Observed violations in superconducting circuits, photonic systems and spin ensembles have prompted interpretation debates among researchers affiliated with Oxford University, Princeton University, University of Oxford, Perimeter Institute for Theoretical Physics and Institute for Quantum Optics and Quantum Information. Competing readings invoke decoherence frameworks developed by Wojciech Zurek and dynamical collapse proposals associated with Ghirardi Rimini Weber and thinkers connected to University of Trieste and SISSA. Alternative accounts refer to contextuality discussions informed by work from Kochen and Specker, and to nonclassicality measures introduced by groups at University of Waterloo and Centre for Quantum Technologies.
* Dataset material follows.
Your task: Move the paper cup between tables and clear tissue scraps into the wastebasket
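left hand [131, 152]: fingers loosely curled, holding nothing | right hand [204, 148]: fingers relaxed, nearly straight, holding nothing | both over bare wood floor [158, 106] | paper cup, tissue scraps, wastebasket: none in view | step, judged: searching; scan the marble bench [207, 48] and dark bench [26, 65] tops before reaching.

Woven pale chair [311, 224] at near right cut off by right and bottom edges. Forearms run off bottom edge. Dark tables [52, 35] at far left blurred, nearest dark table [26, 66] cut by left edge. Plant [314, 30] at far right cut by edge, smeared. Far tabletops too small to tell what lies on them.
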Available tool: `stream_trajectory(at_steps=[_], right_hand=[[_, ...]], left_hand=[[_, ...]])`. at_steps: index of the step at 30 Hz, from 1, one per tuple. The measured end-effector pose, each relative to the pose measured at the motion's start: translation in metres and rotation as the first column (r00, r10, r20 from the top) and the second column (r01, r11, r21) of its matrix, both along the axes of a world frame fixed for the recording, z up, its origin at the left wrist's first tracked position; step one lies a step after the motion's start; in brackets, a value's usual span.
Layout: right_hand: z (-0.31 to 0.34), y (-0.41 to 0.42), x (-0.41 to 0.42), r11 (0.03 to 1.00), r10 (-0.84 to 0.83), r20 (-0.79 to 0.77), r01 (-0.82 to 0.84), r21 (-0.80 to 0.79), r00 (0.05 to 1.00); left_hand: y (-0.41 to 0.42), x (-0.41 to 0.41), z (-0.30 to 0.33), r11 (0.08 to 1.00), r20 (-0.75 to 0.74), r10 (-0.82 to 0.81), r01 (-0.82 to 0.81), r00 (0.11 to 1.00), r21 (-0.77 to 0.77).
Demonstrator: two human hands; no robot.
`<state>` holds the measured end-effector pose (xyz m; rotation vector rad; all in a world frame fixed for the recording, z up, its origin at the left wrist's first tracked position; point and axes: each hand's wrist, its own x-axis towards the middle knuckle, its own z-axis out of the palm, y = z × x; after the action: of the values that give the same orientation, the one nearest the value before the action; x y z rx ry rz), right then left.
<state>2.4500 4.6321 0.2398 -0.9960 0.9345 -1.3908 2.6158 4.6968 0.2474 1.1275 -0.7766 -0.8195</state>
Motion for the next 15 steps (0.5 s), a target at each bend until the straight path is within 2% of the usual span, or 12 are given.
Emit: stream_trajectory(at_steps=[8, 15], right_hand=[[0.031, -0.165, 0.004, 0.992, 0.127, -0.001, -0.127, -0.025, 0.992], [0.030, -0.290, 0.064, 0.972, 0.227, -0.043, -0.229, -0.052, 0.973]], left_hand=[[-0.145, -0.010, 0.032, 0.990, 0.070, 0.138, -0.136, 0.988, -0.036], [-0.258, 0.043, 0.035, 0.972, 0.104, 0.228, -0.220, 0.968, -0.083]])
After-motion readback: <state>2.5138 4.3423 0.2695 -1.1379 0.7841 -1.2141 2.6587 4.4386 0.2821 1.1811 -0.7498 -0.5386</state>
Debates also reference philosophical analyses by Tim Maudlin, Adrian Kent, David Albert and panels convened at venues like Perimeter Institute and Foundational Questions Institute.

Extensions generalize the original inequalities into higher-order temporal correlations and multi-time generalizations resembling multipartite bounds studied in the context of the Mermin inequalities and CHSH inequality by researchers at University of Illinois, University of Geneva and École Normale Supérieure. Connections to the Kochen–Specker theorem, Bell inequalities, Tsirelson bound and contextuality measures have been developed in collaborations involving IBM Research, Google Quantum AI, Microsoft Research and universities such as University of Cambridge and ETH Zurich. Generalized temporal steering and resource theories of nonclassicality draw on work by Nicolas Gisin, Vlatko Vedral, Frank Verstraete and groups at University of Amsterdam and University of Vienna.

Probing temporal quantum correlations informs design and certification of devices by Google Quantum AI, IBM Quantum, Rigetti Computing and national labs including NIST and Sandia National Laboratories for quantum computing, sensing and communication. Insights influence error mitigation strategies in architectures developed at Microsoft Quantum, Honeywell, IonQ and PsiQuantum, and inform standards discussed at organizations such as International Organization for Standardization and consortia hosted by National Institutes of Health and European Commission. Potential applications intersect with technologies pursued at Lockheed Martin, Raytheon Technologies and startups incubated through Y Combinator and accelerator programs linked to Silicon Valley and Cambridge Science Park.